I don't know if there's any access to hardware rendering on this device, but my goodness it would most certainly help improve practically all the emulators I've tried (the ones that worked, at least). I don't know what this ZodTTD chap did to achieve the remarkable feat of making a 533Mhz-powered Apple playing machine emulate a Mega Drive
slower than the 100Mhz-powered Nintendo DS, but he sure has quite the 'talent'. I experienced similar issues with his NES emulator (as well as another NES emu by somebody else), his Gameboy emulator, his MAME emulator (which kept going back to the springboard everytime I quit out of a game, though whether this is an established MAME trait or not I'm not sure), his TurboGrafx-16 emulator (another department where the DS pisses on top of Jobs and co), and his SNES emulator. Would've judged his PSX and GBA emulators also, but hark! They kept taking me back to the springboard after less than a second of an attempt at loading a game, and kept freezing the whole system (thus necessitating a cold reboot) after less than a second of an attempt at loading a game, respectively. Furthermore, said Mega Drive emulator would keep opening up Safari to display a Google ad everytime I started it up, until I switched my Wi-Fi off.
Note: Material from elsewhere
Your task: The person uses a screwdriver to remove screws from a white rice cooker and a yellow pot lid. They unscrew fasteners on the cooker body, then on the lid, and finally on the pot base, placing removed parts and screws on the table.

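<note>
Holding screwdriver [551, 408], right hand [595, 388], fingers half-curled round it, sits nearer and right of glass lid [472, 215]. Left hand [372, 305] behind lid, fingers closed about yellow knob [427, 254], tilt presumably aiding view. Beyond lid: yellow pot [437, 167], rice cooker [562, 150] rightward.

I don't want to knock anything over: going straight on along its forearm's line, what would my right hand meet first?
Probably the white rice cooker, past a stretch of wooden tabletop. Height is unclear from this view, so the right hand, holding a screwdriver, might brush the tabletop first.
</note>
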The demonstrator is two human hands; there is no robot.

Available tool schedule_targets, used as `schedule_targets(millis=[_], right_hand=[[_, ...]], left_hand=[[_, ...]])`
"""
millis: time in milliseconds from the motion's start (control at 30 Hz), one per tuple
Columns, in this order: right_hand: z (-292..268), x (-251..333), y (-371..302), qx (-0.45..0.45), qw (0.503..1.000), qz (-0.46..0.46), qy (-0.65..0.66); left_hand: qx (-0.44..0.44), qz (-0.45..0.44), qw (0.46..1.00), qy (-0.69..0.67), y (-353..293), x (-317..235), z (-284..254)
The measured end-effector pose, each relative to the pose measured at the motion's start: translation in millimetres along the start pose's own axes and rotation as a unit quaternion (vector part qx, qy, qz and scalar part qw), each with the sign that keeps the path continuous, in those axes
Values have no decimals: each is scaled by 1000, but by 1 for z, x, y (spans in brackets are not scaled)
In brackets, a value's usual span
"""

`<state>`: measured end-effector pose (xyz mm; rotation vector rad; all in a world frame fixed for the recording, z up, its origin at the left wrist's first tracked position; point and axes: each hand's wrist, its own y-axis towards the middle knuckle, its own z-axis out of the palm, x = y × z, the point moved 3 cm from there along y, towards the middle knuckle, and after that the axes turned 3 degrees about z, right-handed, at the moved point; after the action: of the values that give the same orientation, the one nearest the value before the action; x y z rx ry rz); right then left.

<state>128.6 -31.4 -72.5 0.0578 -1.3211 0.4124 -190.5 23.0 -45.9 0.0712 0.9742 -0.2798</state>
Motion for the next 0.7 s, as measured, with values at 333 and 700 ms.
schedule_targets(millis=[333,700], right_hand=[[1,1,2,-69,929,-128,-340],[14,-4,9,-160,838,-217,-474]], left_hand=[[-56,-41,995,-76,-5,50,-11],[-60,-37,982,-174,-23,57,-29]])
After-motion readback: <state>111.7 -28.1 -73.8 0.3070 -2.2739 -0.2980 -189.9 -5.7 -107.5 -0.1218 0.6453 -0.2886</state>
The most common problem with everything I've played, however, has to be the piss-poor compatibility between touch-sensitive controls and people with not-Japanese-enough hands. My thumb can practically cover the entirety of many of the virtual d-pads I've seen implemented (mostly in portrait mode). Generally, I've discovered that without that feeling of physical pressure against a button or d-pad I can't grapple with precision as well as I'd like to, and much of the time many of the screen controls in emus, ports, interpreters and the like don't even work when you want them to, requiring repeated pressing of the general area until you get the desired response. Even ScummVM - usually something you can rely upon - is practically unplayable on the blasted thing, particularly at the frontend which curiously expects you to manually guide a pointer (which isn't even calibrated properly with your thumb position) and do some bizarre tap-dancing combination to trigger a command or whatever (I couldn't work it out anyway, and I resorted to using the virtual keyboard to tell it to click this and click that) - compared to the DS version where you could just point at something and it would
trigger your command there and then. Now I
know I need one of those gamepad-control addons now - hasn't anyone got round to finishing and flogging such a contraption yet? It's been three years now.
Mind you, I doubt the official, Apple-sanctioned stuff will be suitable for me either. Had a quick go on
Tyrian and quickly discovered how easy it is to perform worse at it than usual when a massive thumb like mine obscures too much of the playing area for my liking and makes navigating the ship that much more difficult (and what's with the permanent autofire???).
Not sure if all of my problems are related to the firmware (I'm using 2.2.1 if that's of any importance) - though I'm willing to bet it'll be more of a hardware problem (from what I've learnt the latest generations iPhones and Touches have more power/ram to them). In addition, from what I've read, there's seemingly no way to overclock an iPhone/Touch atm.
I'm just cursed with ghastly, unsuitable thumbs aren't I?
Hard to believe I hyped myself up so much for this whole trying-a-new-gaming-platform thing, hoping to understand exactly what everyone else was raving about, and the whole experience has just left me freaking *depressed*. Major. Letdown.
Roll on the GP2X Wiz* (or - to go further - the Pandora).
*
Mind you, I'll laugh uproariously if it turns out a GP32 can emulate the MD better.